The news: According to Reuters, "between 550,000 and 1.4 million people in West Africa could be infected with the Ebola virus by January 20, 2015, according to a report issued on Tuesday by the U.S. Centers for Disease Control and Prevention (CDC)."
That's a fairly terrifying estimate. The New York Times reports that the CDC's alarming 1.4 million number is based on the 5,864 cases officially cited by the World Health Organization (WHO). Reuters notes that this number "is significantly underreported, and that it is likely that 2.5 times as many cases, or nearly 20,000, have in fact occurred."
"Extensive, immediate actions
Exponential growth: Health officials have warned governments about Ebola's potential for rapid growth if the epidemic continued unchecked.
In a recent article in the New England Journal of Medicine, experts from the WHO and Imperial College wrote that West Africa's outbreak "could infect 20,000 people as soon as early November unless rigorous infection control measures are implemented, and might 'rumble on' for years in a holding pattern."
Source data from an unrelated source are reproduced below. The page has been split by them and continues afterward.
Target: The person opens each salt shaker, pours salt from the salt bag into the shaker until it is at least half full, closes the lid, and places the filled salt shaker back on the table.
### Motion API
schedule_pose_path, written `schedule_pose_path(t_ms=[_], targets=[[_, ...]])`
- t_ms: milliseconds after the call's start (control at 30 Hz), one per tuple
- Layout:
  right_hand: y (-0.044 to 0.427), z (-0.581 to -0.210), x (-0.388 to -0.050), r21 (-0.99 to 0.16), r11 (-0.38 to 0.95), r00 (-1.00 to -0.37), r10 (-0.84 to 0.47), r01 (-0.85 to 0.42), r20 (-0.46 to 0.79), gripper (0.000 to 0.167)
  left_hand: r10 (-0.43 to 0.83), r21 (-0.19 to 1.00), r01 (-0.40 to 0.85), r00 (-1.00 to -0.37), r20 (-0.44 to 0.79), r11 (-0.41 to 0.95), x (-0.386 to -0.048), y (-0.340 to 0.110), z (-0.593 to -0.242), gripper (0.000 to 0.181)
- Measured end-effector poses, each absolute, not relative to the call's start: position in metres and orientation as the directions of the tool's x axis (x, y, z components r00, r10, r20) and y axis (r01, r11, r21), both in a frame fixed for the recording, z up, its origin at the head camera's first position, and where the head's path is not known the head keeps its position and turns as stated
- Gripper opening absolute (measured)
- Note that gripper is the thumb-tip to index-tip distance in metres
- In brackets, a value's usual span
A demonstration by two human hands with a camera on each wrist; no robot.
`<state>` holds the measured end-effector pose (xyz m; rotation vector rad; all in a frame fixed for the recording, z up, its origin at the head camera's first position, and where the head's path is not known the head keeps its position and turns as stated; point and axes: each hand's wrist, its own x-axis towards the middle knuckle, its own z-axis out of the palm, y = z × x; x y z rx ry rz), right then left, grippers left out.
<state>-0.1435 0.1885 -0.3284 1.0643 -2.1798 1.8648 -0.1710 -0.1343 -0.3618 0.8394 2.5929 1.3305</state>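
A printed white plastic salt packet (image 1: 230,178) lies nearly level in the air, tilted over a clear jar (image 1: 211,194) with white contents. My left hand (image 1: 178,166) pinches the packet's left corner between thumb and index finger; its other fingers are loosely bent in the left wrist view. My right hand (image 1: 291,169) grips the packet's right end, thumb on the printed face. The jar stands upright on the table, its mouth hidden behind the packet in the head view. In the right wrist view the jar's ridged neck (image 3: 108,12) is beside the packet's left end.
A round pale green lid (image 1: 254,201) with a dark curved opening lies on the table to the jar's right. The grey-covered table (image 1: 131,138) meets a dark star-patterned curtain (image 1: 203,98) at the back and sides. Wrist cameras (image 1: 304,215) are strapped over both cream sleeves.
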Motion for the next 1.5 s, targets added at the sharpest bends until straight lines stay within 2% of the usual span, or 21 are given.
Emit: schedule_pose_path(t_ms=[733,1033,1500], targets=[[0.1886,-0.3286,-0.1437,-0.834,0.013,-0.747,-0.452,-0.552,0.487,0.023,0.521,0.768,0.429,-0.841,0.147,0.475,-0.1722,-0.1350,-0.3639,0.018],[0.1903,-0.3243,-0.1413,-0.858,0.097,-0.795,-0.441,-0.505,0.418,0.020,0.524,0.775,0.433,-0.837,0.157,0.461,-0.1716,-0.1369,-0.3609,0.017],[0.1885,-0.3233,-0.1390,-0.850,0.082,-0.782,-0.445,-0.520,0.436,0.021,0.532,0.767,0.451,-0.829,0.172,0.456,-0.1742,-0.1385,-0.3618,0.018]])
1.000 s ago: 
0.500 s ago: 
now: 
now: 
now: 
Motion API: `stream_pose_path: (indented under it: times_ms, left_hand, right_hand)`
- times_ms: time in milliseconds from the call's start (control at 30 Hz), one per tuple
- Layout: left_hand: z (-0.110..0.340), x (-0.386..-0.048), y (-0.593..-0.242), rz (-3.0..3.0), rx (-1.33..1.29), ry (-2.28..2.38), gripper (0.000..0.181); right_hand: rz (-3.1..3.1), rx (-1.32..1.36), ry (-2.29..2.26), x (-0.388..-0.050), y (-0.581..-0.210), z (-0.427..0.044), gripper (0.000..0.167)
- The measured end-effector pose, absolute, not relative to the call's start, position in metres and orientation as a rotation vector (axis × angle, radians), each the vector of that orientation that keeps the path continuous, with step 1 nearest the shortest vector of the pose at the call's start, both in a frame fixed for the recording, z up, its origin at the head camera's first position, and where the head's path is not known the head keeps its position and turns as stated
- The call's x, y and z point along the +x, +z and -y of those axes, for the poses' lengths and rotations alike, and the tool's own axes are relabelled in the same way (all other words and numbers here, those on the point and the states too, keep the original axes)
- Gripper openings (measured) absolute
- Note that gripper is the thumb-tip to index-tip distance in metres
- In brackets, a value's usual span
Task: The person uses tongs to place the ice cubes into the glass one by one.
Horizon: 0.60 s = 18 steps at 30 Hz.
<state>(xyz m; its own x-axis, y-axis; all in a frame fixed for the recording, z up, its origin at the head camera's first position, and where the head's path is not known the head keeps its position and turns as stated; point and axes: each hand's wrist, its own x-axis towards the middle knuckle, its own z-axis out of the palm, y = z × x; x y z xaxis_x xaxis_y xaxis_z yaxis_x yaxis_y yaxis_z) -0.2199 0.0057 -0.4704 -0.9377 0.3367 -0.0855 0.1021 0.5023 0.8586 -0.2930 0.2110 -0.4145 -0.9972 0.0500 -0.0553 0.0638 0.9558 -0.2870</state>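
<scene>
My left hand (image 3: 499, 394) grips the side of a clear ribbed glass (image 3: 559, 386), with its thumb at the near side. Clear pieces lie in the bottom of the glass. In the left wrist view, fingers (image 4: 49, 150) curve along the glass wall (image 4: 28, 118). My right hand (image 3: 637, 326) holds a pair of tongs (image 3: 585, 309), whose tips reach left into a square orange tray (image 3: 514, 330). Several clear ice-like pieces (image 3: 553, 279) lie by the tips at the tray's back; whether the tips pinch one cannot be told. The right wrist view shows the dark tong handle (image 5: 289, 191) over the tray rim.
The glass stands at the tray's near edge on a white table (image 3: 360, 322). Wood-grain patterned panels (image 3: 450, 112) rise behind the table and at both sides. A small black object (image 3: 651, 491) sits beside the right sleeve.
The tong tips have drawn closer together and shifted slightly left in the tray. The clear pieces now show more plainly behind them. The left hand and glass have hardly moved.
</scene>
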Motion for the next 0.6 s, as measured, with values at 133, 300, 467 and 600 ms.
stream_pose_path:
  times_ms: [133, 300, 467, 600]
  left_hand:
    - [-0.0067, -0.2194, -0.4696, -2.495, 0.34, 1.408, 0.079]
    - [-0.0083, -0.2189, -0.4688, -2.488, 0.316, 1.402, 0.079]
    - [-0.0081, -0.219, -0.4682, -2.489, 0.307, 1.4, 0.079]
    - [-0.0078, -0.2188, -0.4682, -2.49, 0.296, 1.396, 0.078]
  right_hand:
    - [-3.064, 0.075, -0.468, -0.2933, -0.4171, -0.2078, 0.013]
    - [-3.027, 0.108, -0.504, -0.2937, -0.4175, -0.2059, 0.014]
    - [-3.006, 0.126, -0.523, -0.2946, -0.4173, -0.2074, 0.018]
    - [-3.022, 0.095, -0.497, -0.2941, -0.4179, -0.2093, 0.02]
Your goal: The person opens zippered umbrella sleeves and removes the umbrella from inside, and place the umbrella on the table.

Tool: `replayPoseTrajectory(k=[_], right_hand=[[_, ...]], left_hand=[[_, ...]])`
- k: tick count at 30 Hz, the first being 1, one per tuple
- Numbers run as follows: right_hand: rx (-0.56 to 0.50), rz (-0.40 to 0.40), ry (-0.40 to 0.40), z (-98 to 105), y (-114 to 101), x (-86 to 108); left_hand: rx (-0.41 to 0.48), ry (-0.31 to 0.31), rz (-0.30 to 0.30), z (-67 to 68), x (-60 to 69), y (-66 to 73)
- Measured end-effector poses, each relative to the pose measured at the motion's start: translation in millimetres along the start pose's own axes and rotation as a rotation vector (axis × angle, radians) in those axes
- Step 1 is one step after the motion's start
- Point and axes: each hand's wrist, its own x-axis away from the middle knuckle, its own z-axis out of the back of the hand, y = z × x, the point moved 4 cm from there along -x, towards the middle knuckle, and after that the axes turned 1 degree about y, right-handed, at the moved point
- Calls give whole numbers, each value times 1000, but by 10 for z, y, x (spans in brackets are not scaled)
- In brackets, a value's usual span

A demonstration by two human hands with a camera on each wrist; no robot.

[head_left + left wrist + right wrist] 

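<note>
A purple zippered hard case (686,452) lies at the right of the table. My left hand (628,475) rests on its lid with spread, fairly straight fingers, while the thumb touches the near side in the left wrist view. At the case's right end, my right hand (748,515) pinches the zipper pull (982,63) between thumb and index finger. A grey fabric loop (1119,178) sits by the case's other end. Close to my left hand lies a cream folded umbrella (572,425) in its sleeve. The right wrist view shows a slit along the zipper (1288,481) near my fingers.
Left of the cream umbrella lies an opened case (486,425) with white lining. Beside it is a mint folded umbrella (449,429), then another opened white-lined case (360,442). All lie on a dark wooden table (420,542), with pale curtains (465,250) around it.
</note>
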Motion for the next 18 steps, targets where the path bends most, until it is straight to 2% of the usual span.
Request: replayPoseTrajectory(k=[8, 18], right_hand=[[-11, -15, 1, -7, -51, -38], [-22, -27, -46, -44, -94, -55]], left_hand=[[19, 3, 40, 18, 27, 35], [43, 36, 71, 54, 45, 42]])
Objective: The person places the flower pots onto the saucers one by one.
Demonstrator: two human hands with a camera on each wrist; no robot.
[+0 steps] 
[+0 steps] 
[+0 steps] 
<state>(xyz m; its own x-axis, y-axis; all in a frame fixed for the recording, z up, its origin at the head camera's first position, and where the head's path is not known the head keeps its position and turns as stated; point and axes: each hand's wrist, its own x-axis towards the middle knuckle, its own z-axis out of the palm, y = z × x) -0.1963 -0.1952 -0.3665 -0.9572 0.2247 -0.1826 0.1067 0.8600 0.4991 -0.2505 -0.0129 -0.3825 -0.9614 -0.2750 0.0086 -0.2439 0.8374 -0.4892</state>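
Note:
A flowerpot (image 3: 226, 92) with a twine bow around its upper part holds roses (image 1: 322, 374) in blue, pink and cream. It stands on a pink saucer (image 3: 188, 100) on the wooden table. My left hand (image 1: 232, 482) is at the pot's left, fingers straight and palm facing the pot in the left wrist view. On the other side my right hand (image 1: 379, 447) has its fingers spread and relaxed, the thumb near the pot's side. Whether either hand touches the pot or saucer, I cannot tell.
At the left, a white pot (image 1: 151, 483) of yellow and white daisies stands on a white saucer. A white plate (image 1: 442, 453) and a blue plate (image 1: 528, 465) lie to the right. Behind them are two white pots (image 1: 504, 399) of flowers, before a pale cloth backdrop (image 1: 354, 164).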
And according to new research published in Eurosurveillance, the peer-reviewed publication of the European Centre for Disease Prevention and Control (the E.U.'s version of the Centers for Disease Control), the world could face 77,181 to 277,124 cases by the end of 2014.
The writing's on the wall — and the world is paying attention. In its first emergency meeting on a public health crisis last week, the U.N. Security Council declared West Africa's Ebola outbreak a "threat to peace and security." Secretary-General Ban Ki-moon announced that the United Nations "will deploy a new emergency health mission to combat one of most horrific diseases on the planet that has shattered the lives of millions." And earlier in September, President Obama announced that the U.S. will send 3,000 troops to help tackle West Africa's Ebola outbreak as part of a new initiative to combat the spread of the disease.
With world governments taking the Ebola outbreak so seriously, health officials are breathing a sigh of relief — if a measured one.
“My gut feeling is, the actions we’re taking now are going to make that worst-case scenario not come to pass,” CDC director Dr. Thomas Frieden told the New York Times. “But it’s important to understand that it could happen.”
Editors Note: Mar. 3, 2015
An earlier version of this article cited Reuters reporting, but did not include quotations around the cited passage. The story has been updated to fully attribute Reuters' language.